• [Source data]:
--------------------------------------------------
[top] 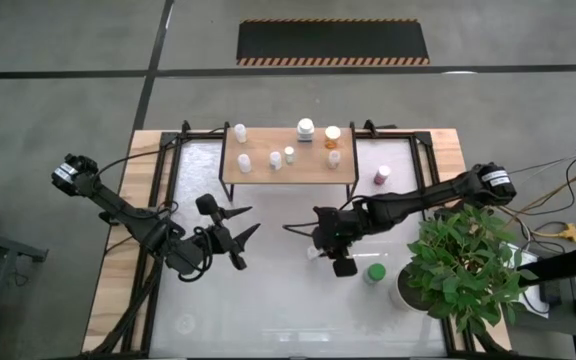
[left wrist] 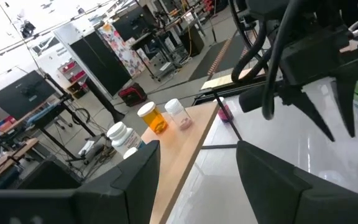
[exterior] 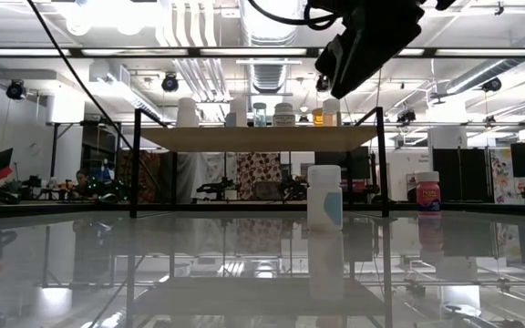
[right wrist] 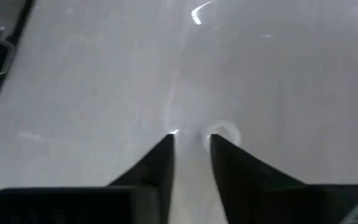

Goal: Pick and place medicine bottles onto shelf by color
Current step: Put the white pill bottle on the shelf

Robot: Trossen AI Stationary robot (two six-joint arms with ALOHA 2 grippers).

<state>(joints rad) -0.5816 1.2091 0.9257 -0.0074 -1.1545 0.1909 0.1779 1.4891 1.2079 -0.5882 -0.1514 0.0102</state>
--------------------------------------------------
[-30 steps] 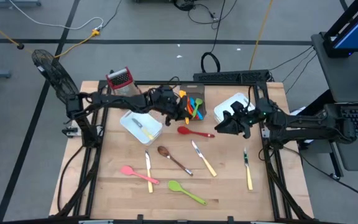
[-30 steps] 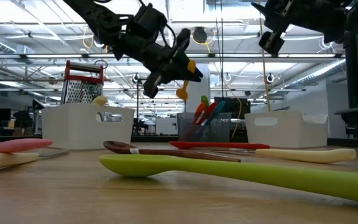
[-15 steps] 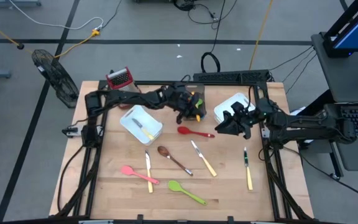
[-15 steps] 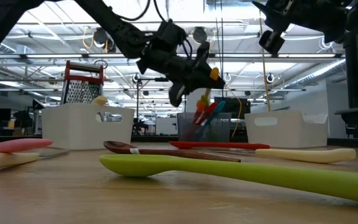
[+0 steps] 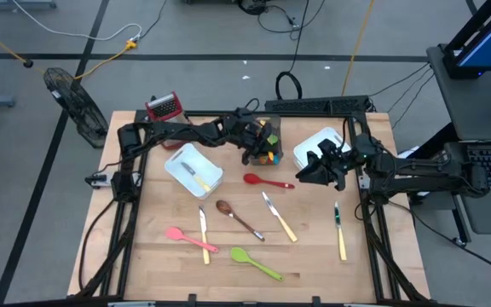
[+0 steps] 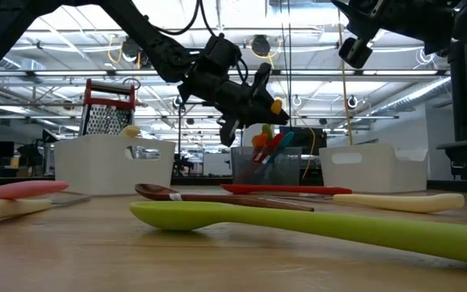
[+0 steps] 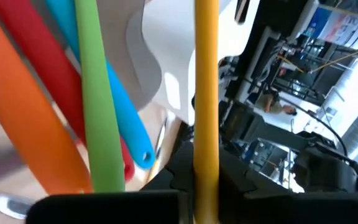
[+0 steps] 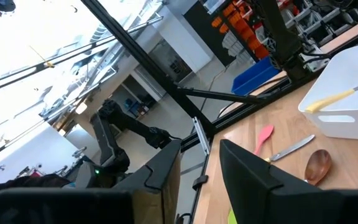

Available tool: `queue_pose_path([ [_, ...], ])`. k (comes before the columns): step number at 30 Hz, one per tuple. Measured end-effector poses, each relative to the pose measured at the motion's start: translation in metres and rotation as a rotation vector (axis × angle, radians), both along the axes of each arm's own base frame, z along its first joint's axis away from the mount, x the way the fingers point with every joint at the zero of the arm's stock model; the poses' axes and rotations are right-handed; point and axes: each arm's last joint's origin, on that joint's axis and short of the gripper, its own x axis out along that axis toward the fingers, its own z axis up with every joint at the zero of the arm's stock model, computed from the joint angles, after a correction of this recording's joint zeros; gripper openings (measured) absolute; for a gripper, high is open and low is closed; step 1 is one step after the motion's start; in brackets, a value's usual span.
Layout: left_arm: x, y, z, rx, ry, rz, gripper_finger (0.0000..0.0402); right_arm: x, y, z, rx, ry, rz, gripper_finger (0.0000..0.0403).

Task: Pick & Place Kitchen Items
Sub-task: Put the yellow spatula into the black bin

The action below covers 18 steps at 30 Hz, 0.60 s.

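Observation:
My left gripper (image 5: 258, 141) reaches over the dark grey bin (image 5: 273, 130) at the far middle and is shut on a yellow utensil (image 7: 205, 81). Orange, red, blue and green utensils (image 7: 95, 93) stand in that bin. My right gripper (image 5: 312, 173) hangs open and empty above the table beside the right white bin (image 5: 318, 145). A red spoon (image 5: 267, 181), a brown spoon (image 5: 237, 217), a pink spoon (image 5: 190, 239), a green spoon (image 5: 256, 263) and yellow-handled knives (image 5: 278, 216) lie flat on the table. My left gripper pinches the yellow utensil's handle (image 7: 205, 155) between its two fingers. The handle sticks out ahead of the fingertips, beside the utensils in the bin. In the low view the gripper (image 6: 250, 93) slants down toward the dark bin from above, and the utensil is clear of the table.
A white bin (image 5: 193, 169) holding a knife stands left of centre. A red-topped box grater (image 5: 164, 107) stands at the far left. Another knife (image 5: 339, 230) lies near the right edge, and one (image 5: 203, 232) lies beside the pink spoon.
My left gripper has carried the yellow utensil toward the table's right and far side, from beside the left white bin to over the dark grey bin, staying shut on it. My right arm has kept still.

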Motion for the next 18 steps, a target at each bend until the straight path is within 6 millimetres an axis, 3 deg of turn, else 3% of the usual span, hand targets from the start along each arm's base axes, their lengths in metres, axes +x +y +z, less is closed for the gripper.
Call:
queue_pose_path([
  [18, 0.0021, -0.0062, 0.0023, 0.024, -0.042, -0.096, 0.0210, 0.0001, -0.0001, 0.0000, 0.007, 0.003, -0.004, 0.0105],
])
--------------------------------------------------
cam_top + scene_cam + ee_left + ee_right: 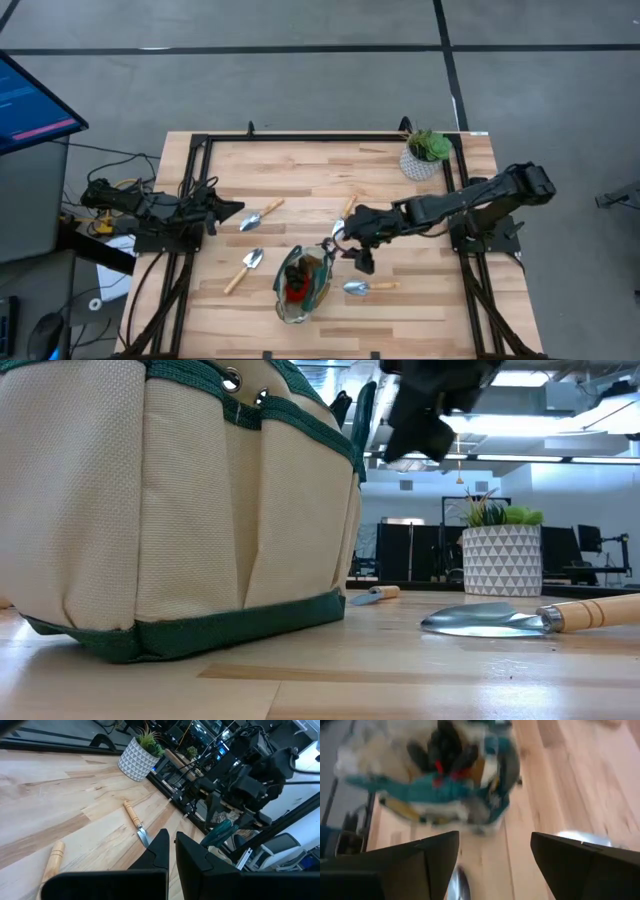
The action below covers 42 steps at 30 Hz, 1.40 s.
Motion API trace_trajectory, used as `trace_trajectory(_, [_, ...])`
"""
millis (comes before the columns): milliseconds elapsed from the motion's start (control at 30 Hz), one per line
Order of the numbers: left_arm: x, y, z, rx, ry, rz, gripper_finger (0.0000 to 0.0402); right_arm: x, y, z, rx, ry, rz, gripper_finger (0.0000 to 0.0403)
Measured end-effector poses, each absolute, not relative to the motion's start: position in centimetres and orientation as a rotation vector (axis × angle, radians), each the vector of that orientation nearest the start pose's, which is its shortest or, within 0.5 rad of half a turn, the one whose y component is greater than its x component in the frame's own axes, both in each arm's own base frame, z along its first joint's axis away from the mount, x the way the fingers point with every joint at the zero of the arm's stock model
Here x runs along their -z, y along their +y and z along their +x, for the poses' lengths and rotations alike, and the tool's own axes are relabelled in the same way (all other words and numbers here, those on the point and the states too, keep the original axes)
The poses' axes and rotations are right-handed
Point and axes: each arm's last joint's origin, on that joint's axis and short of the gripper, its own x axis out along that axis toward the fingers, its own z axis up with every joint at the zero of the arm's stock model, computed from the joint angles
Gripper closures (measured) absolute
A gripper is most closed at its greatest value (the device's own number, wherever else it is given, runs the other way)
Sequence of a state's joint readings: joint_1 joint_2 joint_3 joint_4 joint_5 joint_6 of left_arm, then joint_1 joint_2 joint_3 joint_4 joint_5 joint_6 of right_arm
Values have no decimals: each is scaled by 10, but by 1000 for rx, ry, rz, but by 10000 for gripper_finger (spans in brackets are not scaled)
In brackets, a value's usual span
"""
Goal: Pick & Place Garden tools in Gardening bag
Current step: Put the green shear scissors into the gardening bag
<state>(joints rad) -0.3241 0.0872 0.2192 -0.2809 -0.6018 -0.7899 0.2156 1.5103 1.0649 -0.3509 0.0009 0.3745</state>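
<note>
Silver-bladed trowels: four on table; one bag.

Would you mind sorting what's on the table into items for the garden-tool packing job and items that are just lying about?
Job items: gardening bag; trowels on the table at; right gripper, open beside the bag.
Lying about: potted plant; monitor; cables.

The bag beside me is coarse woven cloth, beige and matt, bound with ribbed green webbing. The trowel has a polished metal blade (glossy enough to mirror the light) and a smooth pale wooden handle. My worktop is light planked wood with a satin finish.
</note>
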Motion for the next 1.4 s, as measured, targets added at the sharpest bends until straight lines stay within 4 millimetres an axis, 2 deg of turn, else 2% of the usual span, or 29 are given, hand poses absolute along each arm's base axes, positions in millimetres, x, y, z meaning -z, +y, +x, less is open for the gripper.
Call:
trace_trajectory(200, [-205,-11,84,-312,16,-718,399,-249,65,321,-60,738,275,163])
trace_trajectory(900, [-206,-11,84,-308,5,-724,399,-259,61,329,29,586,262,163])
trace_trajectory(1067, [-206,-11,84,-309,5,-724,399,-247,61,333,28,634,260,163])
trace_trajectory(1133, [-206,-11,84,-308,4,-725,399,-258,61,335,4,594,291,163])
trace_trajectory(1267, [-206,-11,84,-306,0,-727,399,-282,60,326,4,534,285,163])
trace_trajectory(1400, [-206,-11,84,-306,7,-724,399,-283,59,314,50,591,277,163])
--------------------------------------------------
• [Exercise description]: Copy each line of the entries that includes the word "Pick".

• [Reply]:
Goal: Pick and place medicine bottles onto shelf by color
Task: Pick & Place Kitchen Items
Goal: Pick & Place Garden tools in Gardening bag

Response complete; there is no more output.